▶ **Exercise requirements**: If a line contains "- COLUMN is", it is the last one to write out; begin with the first line of the records and copy each exactly.

------------------------

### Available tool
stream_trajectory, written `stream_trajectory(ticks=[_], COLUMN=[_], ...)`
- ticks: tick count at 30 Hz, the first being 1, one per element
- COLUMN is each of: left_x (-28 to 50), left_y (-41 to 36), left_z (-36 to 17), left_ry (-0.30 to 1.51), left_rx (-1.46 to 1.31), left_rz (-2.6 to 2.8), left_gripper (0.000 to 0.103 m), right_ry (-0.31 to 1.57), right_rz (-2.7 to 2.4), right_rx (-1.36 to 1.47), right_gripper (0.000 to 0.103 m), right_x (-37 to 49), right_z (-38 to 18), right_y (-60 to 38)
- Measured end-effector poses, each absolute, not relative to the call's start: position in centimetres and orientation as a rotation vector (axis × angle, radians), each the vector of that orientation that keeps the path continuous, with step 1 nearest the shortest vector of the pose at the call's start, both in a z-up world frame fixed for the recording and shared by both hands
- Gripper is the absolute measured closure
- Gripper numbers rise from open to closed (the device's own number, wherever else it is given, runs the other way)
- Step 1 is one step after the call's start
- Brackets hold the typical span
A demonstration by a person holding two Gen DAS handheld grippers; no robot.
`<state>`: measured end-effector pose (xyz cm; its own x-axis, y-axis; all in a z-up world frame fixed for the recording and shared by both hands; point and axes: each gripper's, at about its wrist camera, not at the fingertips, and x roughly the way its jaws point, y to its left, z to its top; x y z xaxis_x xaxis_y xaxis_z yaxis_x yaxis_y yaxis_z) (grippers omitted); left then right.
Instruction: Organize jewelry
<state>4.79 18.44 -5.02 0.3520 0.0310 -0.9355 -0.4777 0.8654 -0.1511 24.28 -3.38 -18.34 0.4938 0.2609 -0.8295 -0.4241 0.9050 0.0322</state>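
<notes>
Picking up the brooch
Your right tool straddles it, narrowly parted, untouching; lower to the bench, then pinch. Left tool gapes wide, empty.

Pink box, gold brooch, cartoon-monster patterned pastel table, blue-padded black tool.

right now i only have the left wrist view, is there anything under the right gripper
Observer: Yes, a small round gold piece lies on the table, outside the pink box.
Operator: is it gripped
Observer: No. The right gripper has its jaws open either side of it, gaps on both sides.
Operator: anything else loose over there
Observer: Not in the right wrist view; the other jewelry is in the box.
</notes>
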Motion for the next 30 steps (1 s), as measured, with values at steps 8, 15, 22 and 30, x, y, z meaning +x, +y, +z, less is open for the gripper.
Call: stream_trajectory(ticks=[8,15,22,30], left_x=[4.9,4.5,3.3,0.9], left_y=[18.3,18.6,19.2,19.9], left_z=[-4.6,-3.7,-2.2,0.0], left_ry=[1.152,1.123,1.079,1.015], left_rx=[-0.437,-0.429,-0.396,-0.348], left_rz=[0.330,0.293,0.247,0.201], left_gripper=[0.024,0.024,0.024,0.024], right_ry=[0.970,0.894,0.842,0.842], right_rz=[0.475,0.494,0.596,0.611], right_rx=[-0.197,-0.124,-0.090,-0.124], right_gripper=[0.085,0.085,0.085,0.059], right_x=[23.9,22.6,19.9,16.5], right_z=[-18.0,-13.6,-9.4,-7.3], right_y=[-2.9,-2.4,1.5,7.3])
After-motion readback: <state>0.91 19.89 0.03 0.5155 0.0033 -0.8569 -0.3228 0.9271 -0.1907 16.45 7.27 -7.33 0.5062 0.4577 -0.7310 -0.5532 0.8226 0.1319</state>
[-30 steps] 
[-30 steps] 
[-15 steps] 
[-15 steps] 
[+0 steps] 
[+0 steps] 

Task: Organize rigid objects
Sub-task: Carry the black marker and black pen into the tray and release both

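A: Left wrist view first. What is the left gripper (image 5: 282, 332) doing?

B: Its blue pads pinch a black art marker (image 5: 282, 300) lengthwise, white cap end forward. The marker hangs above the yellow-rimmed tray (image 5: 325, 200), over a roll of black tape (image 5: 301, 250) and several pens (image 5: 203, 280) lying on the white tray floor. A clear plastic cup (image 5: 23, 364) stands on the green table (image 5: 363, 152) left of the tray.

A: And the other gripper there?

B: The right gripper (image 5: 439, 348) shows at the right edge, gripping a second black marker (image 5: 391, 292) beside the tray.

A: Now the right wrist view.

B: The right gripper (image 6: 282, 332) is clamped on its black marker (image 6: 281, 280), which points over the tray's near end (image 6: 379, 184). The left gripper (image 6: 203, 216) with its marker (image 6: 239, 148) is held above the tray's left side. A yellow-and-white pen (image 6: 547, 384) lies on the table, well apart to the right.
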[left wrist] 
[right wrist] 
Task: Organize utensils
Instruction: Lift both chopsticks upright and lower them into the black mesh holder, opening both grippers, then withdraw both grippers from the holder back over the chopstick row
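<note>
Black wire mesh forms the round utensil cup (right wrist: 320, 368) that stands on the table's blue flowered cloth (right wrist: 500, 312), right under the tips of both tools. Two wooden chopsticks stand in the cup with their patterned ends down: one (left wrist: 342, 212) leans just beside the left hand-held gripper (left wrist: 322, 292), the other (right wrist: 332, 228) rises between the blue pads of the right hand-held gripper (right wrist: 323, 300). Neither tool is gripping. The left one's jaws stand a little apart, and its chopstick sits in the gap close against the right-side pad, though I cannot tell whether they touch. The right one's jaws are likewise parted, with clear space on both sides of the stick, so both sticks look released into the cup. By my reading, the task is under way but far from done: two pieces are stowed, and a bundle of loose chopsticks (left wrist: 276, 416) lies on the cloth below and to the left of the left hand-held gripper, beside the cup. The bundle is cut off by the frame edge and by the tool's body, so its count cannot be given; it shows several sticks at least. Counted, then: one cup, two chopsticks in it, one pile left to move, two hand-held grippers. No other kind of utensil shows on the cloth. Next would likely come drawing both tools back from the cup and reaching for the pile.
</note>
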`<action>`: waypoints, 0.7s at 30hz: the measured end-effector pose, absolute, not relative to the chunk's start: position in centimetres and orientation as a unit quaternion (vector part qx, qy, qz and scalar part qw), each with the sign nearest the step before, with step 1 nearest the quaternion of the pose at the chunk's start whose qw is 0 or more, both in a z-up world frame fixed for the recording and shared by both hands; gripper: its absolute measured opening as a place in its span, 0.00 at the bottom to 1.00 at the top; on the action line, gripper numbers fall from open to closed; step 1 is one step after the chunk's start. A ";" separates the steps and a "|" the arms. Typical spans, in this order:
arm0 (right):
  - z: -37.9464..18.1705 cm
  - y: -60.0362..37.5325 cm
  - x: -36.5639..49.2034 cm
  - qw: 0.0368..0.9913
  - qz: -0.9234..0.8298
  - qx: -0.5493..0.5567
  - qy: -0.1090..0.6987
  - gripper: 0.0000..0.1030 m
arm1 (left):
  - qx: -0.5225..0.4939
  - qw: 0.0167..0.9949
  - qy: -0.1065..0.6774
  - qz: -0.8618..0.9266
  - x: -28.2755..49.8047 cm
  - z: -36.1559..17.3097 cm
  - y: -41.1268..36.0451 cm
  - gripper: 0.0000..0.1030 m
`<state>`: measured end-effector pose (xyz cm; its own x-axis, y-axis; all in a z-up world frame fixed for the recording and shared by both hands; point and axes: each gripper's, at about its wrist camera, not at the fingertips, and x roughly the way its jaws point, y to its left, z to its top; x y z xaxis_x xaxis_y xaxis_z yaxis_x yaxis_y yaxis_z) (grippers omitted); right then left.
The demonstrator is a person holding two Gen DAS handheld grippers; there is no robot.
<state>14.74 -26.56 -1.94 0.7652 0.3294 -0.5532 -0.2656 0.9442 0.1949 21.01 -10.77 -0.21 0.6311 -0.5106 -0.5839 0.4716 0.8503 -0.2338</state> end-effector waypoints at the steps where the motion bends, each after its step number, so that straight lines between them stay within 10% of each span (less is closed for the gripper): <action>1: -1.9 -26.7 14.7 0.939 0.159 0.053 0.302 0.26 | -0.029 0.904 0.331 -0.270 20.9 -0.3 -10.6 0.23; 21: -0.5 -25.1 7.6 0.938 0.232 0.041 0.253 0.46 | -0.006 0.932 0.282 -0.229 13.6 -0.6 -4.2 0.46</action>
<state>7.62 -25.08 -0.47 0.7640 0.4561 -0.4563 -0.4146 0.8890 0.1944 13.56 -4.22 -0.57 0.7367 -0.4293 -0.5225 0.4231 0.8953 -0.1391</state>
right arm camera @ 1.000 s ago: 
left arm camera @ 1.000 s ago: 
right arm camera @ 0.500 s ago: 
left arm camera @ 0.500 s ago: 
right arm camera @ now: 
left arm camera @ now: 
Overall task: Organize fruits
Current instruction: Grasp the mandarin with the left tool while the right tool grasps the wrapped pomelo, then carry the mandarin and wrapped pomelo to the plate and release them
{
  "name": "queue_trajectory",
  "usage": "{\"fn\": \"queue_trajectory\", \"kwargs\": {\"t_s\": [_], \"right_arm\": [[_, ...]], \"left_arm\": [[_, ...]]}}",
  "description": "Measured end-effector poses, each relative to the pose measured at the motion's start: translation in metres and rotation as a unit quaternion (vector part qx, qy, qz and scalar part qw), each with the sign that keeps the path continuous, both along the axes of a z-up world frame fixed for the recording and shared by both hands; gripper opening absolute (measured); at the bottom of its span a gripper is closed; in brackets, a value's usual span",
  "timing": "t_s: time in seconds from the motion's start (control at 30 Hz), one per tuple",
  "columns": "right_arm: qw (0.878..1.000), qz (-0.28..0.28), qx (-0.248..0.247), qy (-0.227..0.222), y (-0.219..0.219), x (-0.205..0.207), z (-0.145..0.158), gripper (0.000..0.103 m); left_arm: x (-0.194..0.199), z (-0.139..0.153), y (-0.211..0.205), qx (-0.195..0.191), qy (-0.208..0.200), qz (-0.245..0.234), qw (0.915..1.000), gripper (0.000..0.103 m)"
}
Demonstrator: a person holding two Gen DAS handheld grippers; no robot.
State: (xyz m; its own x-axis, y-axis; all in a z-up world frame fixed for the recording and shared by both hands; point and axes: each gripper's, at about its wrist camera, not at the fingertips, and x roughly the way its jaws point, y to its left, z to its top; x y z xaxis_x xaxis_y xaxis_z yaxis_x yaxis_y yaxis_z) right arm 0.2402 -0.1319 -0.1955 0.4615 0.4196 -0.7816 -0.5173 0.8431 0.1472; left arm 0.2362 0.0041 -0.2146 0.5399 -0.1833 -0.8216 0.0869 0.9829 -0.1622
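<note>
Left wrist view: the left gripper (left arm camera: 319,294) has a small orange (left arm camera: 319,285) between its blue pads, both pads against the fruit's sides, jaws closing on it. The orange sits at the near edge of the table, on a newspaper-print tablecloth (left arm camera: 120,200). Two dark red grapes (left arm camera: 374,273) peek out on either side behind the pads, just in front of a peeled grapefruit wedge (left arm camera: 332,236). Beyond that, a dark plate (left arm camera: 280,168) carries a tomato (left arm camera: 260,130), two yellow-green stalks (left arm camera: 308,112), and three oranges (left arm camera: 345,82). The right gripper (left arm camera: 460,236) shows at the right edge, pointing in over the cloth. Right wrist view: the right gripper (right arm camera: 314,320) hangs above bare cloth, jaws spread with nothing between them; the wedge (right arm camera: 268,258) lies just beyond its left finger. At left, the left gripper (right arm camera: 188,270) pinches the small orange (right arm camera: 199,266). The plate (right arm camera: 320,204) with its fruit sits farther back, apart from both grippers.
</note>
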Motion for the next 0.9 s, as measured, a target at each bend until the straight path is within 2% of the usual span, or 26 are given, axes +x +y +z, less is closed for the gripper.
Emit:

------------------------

▶ **Exercise output**:
### Available tool
stream_trajectory, written `stream_trajectory(ticks=[_], COLUMN=[_], ...)`
- ticks: tick count at 30 Hz, the first being 1, one per element
- COLUMN is each of: left_x (-28 to 50), left_y (-41 to 36), left_z (-36 to 17), left_ry (-0.30 to 1.51), left_rx (-1.46 to 1.31), left_rz (-2.6 to 2.8), left_gripper (0.000 to 0.103 m), right_ry (-0.31 to 1.57), right_rz (-2.7 to 2.4), right_rx (-1.36 to 1.47), right_gripper (0.000 to 0.103 m), right_x (-37 to 49), right_z (-38 to 18), right_y (-60 to 38)

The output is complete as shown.